Purchase consideration of S$200m (¥13bn) for three assets. The vendor of the three assets is Kabushiki Kaisha A-Max, a logistics facility development and management company. Initial net property yields are 7.3% for a single net lease structure (net of maintenance expense). However, we anticipate that net yields to MLT would be watered down to about 5.4% after a 20% Japanese withholding tax. This is moderately more attractive than yields from its existing Japanese portfolio of 5%. After this acquisition, management expects asset leverage to rise to 43.6%
Long lease term. The three assets have been 100% leased for the next 8-10 years. Two of the properties, Iwatsuki Logistics Centre and Iruma Logistics Centre, have remaining 8-year leases with a major 3PL logistics player Oji Transportation; while Noda Logistics Centre will be leased to Izu Express Trucking, a logistics service provider, on a fresh 10-year lease.

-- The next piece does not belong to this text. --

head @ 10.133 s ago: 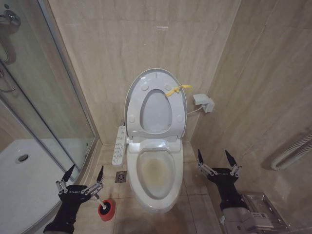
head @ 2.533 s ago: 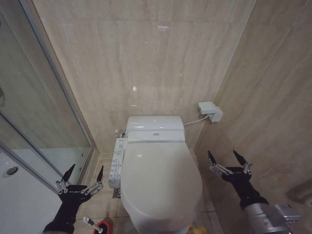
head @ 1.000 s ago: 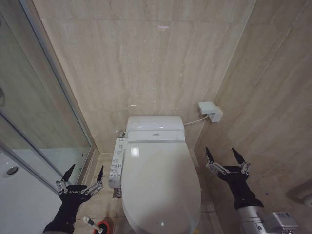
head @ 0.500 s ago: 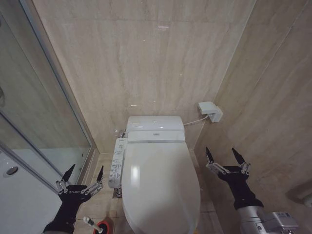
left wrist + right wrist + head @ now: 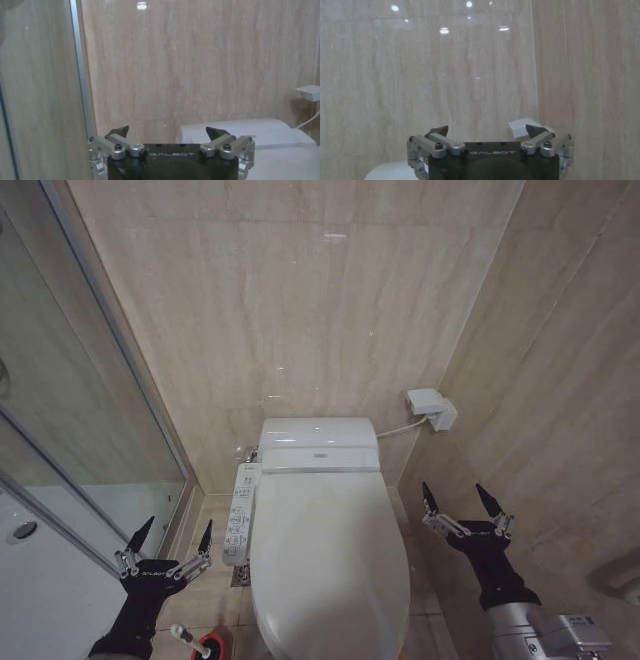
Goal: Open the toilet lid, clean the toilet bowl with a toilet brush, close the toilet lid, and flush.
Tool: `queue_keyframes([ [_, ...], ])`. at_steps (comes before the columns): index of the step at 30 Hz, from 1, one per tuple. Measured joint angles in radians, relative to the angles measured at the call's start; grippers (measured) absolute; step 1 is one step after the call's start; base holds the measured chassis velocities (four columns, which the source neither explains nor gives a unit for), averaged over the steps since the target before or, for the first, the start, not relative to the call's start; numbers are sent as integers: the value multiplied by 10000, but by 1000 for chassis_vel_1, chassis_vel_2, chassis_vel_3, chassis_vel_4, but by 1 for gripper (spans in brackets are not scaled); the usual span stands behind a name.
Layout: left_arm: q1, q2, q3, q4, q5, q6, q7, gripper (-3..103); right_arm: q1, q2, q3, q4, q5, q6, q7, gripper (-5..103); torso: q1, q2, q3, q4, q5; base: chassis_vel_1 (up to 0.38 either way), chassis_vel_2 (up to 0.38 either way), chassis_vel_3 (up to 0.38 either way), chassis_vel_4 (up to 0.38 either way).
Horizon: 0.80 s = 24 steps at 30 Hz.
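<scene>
1. Toilet lid (image 5: 328, 560) lies shut over the bowl, between the two arms.
2. Left gripper (image 5: 169, 537) hovers upright left of the toilet, fingers spread, empty, above the toilet brush (image 5: 185, 637) in its red holder (image 5: 208, 647).
3. Right gripper (image 5: 459, 502) hovers upright by the right wall, fingers spread, empty.

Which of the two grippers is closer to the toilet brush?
The left gripper: the toilet brush in its red holder sits just below it; the right gripper is across the toilet lid.
</scene>
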Motion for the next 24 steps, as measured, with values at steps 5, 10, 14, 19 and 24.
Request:
queue_keyframes([
  [5,0,0,1,0,0,0,0,100,0,0,0,-1,0,0,0,100,0,0,0,0,0,0,0,0,0],
  [10,0,0,0,0,0,0,0,100,0,0,0,-1,-1,0,0,100,0,0,0,0,0,0,0,0,0],
  [14,0,0,0,0,0,0,0,100,0,0,0,-1,-1,0,0,100,0,0,0,0,0,0,0,0,0],
  [19,0,0,0,0,0,0,0,100,0,0,0,-1,-1,0,0,100,0,0,0,0,0,0,0,0,0],
  [24,0,0,0,1,0,0,0,100,0,0,0,-1,-1,0,0,100,0,0,0,0,0,0,0,0,0],
])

Valuation and recommendation
Increasing our acquisition assumptions. Earlier, we had assumed S$357m of acquisitions for FY10. Our assumption has been exceeded by S$29m after this acquisition. In view of the manager’s ambition to ramp up acquisitions, we raise our acquisition assumption by S$143 to a total of S$500m for this year. We continue to believe that there will be some equity issuance for sizeable acquisitions after this as gearing threatens to cross management’s comfort threshold of 45%. Our DPU estimates increase by 2-3% for FY10-12 after the change and our DDM-based target price rises accordingly to S$0.89 from S$0.86 (discount rate 8.6%). We believe that distribution from MLT will remain stable with increased contributions from a stable market like Japan. However, we foresee that organic growth potential will be limited
while significantly accretive acquisitions might be difficult to come by given its large portfolio size. Maintain Neutral.